What is required ▸ Repeat the entire listing exactly. Omit all pictures.

_ _ _ _ _ _ _

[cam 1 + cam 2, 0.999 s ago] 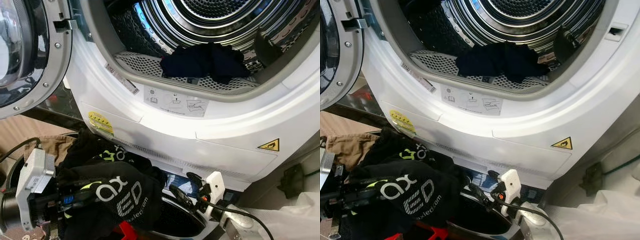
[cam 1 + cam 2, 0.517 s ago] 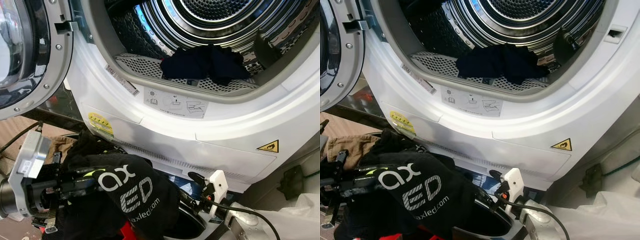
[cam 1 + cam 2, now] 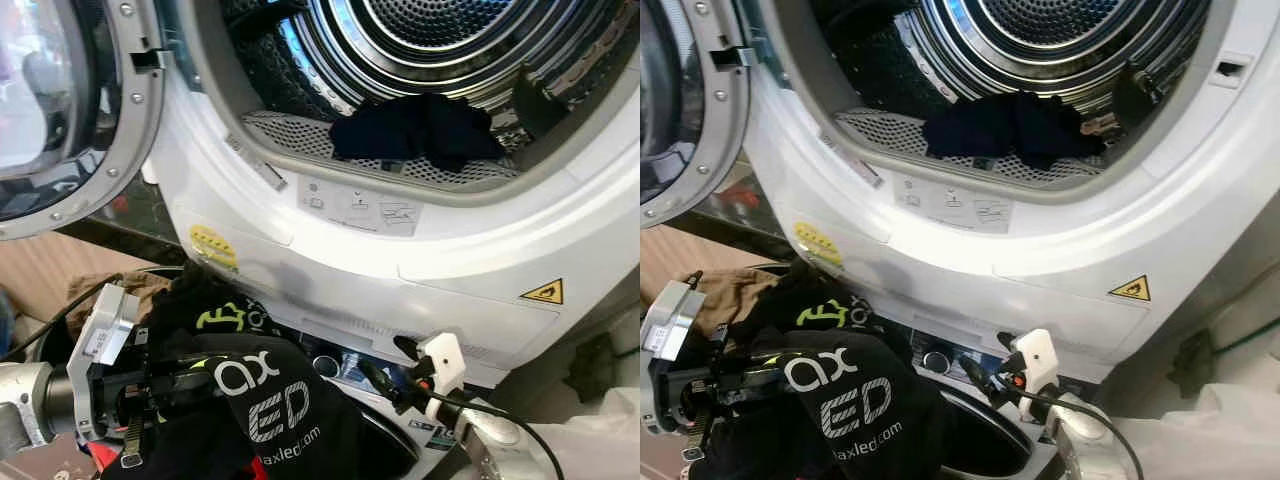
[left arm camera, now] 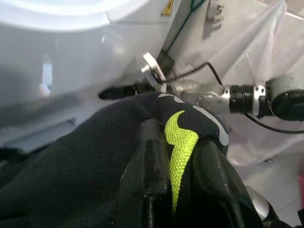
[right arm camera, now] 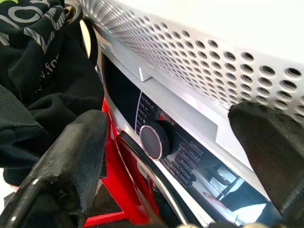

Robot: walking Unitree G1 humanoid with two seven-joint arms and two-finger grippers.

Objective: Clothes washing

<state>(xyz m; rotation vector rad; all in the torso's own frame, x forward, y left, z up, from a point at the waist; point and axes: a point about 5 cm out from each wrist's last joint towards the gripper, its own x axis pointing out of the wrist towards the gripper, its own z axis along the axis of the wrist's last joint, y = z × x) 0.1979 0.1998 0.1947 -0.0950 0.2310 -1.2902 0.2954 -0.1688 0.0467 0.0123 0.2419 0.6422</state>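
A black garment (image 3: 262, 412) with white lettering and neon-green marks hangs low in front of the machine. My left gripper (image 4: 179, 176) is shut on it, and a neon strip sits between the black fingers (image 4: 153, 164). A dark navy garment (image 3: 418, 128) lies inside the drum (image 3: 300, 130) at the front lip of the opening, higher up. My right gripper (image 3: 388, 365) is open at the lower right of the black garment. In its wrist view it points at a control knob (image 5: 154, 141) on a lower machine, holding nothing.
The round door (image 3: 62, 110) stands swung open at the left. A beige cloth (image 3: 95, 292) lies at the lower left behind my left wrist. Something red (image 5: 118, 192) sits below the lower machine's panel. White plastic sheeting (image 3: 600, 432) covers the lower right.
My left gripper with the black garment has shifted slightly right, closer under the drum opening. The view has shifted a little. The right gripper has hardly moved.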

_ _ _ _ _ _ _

Task result ▸
[cam 1 + cam 2, 0.999 s ago] 
[cam 1 + cam 2, 0.517 s ago] 
[cam 1 + cam 2, now] 
[left arm camera, now] 
[right arm camera, now] 

Robot: walking Unitree G1 humanoid with two seven-joint arms and two-finger grippers.

Objective: Clothes washing

<state>(xyz m; rotation vector rad; all in the torso's own frame, x forward, y left, z up, from a point at the waist; point and axes: a point about 5 cm out from each wrist's last joint towards the gripper, its own x axis pointing out of the wrist towards the gripper, its own z axis along the axis of the wrist's last joint, y = z × x) 0.1979 0.1998 0.1947 -0.0950 0.2310 -1.2902 0.2954 -0.1688 0.0467 0.0123 0.2419 0.6422</state>
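A black garment (image 3: 262, 412) with white lettering and neon-green marks hangs low in front of the machine. My left gripper (image 4: 179, 176) is shut on it, and a neon strip sits between the black fingers (image 4: 153, 164). A dark navy garment (image 3: 418, 128) lies inside the drum (image 3: 300, 130) at the front lip of the opening, higher up. My right gripper (image 3: 388, 365) is open at the lower right of the black garment. In its wrist view it points at a control knob (image 5: 154, 141) on a lower machine, holding nothing.
The round door (image 3: 62, 110) stands swung open at the left. A beige cloth (image 3: 95, 292) lies at the lower left behind my left wrist. Something red (image 5: 118, 192) sits below the lower machine's panel. White plastic sheeting (image 3: 600, 432) covers the lower right.
My left gripper with the black garment has shifted slightly right, closer under the drum opening. The view has shifted a little. The right gripper has hardly moved.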

The answer was given in full.